Input Validation and UI Customization
Form quality directly affects template adoption. There are three levels of mechanisms.
1) JSON Schema validation. pattern, minLength, and enum are table stakes. For values that must be globally unique, like service names, a regex is not enough — a custom field extension that queries the catalog API and blocks duplicates up front works better.
2) Built-in custom fields. OwnerPicker (group selection), EntityPicker (entity selection), and RepoUrlPicker (repository location selection) are used most. RepoUrlPicker can pin the organization via allowedOwners to prevent mistakes.
repoUrl:
title: Repository location
type: string
ui:field: RepoUrlPicker
ui:options:
allowedHosts:
- github.com
allowedOwners:
- acme-corp
3) Custom field extensions you build yourself. By registering a React component and a validation function on the frontend, form fields can be fully customized — for example, a field that searches internal cost-center codes from an ERP API and lets the user pick one.
Injecting Organizational Standards — The Skeleton Is the Policy
The value of a golden path comes from the contents of the skeleton, not the template engine. Bake into the skeleton everything a new service must already have at the moment it is born:
- CI pipeline: a workflow including build, tests, static analysis (SonarQube), container image scanning, and SBOM generation
- Observability: metrics endpoint exposure, structured logging configuration, automatic standard dashboard creation (including dashboard provisioning code)

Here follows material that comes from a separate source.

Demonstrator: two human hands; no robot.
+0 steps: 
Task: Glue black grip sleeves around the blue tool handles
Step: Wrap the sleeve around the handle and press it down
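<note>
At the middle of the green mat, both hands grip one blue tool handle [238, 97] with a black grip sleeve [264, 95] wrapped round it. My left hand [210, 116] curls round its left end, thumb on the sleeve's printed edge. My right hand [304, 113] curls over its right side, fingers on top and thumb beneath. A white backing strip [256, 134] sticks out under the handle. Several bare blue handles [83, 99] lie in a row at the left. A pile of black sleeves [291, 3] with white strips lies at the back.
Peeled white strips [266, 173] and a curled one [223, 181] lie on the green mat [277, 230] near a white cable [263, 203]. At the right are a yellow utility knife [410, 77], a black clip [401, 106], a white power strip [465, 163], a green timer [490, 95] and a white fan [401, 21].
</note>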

- Security defaults: secrets only via external secret manager references, non-root container execution, a NetworkPolicy included by default
- Operational standards: readiness/liveness probes, resource requests/limits, PodDisruptionBudget, standard labels
- Docs and catalog: a TechDocs skeleton (mkdocs.yml + docs directory) and catalog-info.yaml
Done this way, you no longer need to say "follow the standards" — following the standards becomes the easiest path. Conversely, a template with a thin skeleton is not a golden path; it is just a repository generator.
Template Testing, Versioning, and Dry-run
Templates are software too, so they need testing and version control.
Dry-run: In the Backstage UI template editor (/create/edit) you can load a template and preview the rendered result without actually creating a repository. It is the fastest loop for checking output directories against form inputs.
Validation in CI: Automate at least the following in the template repository PR pipeline.
# .github/workflows/template-ci.yaml
name: template-ci
on:
pull_request:
jobs:
validate:
runs-on: ubuntu-latest
steps:
- uses: actions/checkout@v4
- name: Validate template.yaml schema
run: npx @roadiehq/backstage-entity-validator validate template.yaml
- name: Skeleton render smoke test
run: |
# Render the skeleton with sample values, then
# verify that the output actually builds
./scripts/render-and-build.sh sample-values.json
Verifying that the rendered output actually builds and its tests pass is essential. The experience of "a service created from the template fails its very first build" destroys golden-path credibility in one stroke.
Versioning: Tag the template repository with semantic versions and register templates in production Backstage from tags/releases. Also keep in mind that template changes do not retroactively apply to previously generated services. To propagate standard changes to existing services, you need a bulk PR campaign based on the publish:github:pull-request action or separate automation.
Governance — Who Builds Templates
The template ownership model must balance between two extremes.
| Model | Pros | Cons |
|---|---|---|
| Platform team monopoly | Consistent quality, standard control | Bottleneck, slow response to field needs |
| Fully open | Fast spread, close to the field | Quality variance, duplicate template sprawl |
The recommended middle ground is an "open + review" model. Anyone can propose a template, but to be exposed in the official catalog with the recommended tag, it must pass platform team review. Publish the review criteria as a checklist: whether skeleton standards are included, whether CI validation exists, whether an owner group is assigned, and the level of documentation. And enforce an owner per template (templates are catalog entities, so the governance from Part 1 applies directly) so that abandoned templates never remain anonymous.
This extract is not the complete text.